In December 2024, two announcements from or about Tunisia seemed to sum up its financial and security challenges for the year ahead.
The first was the hasty last-minute addition to the 2025 budget, inserting a clause that allows the treasury to obtain a $2.2bn credit line from the central bank. The second was confirmation from the Pentagon that a Tunisian government request to purchase US-made Javelin anti-tank missiles for $107mn had been approved.
Tunisia’s problems are mounting as it begins a new year due to its increasing difficulties mobilising external resources and its unprecedented reliance on domestic borrowing, which threatens the country’s banking system, as well as price and currency stability.
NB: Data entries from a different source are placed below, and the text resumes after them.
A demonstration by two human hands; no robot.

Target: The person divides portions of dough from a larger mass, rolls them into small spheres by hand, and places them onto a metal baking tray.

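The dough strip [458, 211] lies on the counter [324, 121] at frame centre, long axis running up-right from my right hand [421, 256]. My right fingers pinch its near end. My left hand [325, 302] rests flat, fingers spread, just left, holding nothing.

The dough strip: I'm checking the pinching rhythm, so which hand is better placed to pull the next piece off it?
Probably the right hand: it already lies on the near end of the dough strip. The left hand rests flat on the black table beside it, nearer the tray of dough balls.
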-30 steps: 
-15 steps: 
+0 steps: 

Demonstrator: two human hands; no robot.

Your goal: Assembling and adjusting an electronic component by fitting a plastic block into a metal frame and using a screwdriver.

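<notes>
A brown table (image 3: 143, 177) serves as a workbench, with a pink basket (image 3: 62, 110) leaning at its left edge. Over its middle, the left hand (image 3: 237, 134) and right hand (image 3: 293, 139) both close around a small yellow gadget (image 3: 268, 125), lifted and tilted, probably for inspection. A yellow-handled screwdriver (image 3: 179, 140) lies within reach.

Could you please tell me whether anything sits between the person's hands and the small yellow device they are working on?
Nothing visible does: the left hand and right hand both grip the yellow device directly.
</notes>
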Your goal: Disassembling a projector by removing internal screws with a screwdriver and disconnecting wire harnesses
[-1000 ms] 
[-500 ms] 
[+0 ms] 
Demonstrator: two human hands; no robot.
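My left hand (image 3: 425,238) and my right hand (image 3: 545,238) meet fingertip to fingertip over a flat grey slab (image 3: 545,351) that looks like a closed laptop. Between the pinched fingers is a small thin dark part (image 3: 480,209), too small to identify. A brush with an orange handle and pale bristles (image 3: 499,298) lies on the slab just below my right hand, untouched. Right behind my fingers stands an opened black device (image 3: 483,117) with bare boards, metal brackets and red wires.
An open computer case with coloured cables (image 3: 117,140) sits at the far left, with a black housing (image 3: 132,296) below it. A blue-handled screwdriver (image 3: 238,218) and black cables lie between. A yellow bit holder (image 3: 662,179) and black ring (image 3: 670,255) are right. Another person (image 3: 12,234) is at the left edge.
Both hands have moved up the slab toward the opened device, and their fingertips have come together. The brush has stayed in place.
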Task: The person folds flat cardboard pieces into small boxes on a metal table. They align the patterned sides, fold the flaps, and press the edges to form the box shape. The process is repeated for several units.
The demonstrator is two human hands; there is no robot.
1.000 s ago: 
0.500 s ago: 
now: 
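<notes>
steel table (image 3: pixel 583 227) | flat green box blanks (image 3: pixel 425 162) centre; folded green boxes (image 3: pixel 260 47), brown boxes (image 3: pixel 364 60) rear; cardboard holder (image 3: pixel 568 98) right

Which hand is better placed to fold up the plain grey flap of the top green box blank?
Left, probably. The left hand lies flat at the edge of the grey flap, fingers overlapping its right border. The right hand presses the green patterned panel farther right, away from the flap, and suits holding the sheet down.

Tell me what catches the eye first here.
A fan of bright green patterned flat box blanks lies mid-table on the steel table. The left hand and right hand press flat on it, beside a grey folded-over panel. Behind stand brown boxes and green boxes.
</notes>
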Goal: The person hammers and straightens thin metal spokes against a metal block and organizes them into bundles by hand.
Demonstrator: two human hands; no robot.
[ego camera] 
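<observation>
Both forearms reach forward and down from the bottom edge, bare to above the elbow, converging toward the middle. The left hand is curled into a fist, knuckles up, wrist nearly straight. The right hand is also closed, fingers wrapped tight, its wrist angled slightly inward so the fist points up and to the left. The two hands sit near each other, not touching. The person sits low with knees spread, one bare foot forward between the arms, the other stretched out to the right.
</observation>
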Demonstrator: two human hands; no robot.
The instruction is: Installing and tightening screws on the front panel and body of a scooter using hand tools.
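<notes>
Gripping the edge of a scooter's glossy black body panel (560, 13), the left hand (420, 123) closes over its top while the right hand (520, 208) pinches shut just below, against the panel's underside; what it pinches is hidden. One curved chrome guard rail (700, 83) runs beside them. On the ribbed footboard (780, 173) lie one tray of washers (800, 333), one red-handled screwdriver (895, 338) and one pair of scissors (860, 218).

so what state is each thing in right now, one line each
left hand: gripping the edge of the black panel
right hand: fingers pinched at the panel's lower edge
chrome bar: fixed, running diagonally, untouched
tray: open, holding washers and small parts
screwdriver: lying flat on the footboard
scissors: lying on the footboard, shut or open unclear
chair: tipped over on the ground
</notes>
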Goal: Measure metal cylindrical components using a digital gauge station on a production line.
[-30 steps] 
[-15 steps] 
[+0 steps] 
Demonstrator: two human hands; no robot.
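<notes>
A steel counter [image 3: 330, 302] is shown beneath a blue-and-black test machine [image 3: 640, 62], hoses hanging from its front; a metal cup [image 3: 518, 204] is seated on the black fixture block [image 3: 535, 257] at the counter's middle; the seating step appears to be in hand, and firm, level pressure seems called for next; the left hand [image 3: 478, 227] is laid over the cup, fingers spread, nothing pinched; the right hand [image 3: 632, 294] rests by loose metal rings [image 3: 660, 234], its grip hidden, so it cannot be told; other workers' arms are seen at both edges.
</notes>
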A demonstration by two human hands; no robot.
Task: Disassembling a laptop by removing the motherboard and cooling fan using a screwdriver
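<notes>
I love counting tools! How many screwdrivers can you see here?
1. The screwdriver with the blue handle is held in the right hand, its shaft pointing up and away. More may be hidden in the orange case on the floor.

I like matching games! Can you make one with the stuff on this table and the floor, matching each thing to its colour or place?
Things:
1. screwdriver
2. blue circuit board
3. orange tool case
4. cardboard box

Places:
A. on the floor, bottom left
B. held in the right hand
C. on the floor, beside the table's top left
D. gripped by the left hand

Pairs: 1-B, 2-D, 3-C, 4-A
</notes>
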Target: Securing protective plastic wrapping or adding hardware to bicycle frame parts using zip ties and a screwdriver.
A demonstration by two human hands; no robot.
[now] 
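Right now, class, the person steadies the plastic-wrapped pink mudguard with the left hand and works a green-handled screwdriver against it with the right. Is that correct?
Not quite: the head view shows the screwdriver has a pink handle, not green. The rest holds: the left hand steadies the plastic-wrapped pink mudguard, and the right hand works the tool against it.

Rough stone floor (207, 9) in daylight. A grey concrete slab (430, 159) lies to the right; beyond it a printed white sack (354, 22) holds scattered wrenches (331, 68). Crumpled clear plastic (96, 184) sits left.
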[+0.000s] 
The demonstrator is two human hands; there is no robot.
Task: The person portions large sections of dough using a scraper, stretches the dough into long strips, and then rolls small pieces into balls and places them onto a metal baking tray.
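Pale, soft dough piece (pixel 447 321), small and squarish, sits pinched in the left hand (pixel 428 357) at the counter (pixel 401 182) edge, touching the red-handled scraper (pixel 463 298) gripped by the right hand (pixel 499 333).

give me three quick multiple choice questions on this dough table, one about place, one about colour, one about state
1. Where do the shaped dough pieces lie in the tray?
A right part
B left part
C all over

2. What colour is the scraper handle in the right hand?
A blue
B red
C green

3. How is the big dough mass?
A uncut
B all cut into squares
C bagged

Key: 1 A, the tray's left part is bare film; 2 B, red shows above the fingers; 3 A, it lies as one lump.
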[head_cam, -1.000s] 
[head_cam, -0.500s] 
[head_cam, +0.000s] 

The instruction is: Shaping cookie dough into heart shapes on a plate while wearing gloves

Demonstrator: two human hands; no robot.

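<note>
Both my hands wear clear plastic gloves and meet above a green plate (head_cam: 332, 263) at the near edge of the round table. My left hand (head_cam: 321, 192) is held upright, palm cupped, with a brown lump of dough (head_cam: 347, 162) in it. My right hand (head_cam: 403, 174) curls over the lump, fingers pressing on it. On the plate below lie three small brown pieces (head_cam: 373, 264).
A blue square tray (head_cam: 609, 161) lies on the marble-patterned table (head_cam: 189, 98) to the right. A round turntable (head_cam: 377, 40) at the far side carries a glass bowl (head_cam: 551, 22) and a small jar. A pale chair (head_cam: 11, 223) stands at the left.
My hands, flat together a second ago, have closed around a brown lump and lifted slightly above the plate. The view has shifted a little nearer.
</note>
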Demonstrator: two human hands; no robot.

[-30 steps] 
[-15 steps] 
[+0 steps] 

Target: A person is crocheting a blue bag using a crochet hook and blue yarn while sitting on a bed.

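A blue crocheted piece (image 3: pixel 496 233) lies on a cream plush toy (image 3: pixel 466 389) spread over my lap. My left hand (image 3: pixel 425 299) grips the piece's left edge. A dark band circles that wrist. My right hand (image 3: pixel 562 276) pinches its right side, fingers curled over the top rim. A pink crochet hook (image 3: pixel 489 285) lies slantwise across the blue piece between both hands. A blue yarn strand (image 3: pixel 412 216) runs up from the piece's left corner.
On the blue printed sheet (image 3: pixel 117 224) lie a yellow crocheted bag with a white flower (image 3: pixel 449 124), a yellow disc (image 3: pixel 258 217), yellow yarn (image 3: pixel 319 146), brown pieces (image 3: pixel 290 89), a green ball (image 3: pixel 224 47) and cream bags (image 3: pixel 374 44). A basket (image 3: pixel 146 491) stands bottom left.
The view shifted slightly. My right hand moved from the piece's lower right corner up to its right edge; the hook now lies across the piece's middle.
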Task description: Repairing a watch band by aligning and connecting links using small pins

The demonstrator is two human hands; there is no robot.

President Kais Saied is becoming a crisis manager, having dealt with the COVID-19 pandemic (which he used to remove the Ennahda-led Islamist government in 2021) and Russia’s invasion of Ukraine in 2022, which put a strain on public finances. He weathered the fallout from these crises thanks to popular support, which he reinforced with promises of change, development, and reconstruction once the rebuilding of constitutional institutions was complete. But these promises are far removed from reality.
Debt stacking up
The composition of public debt changed markedly in 2024, with more reliance on domestic borrowing and less on foreign borrowing. According to the general budget law, domestic financing needs are estimated at $6.8bn in 2025, up from $3.6bn in 2024. External borrowing planned for 2025 has been halved to $1.9bn. It was $3.7bn in 2024.
Debate rages over the causes and implications of these radical shifts in borrowing policy in the face of a prolonged economic contraction and geopolitical developments that have revived Tunisia’s security concerns.
As if to demonstrate the changing priorities, the opening of this year's presidential meetings was a session with the Minister of Defence (on 2 January), during which the recently re-elected Saied reaffirmed his commitment to beefing up the military, on the back of the Pentagon's Javelin missiles announcement.
In the short term, there will be immense pressure on public finances, not only in terms of debt servicing but also in the payment of public sector employees' salaries.
Abdeljalil El-Hani, who heads Tunisia's parliamentary finance committee, told Al Majalla that the value of loans due in the first three months of 2025 is $2.8bn, more than half of which is foreign debt. This accounts for half of the principal public debt for the whole of 2025, estimated at $5.7bn.
"There is great pressure on the general budget," El-Hani said. Around $570mn of this comes from continued state subsidies on fuel and other commodities. Another $600mn comes from investment spending. The markets have noticed. While some mutter about a pending default, doubts are being raised about the government's ability to meet its obligations. That still remains unlikely, said El-Hani.
Loans and growth
At the end of January, Tunisia will repay a $1bn bond loan (a loan from the national subscription in treasury bonds) from 2015 in one lump sum. The repayment of that loan will be covered by another $500mn loan from the African Export-Import Bank and from the foreign exchange reserves, which cover 123 days of supply as of 6 January.
El-Hani said the first few months of 2025 are crucial in terms of the value of state revenues, especially given the expected exceptional revenues resulting from the activation of customs exemption decisions, plus corporate tax revenues in March 2025.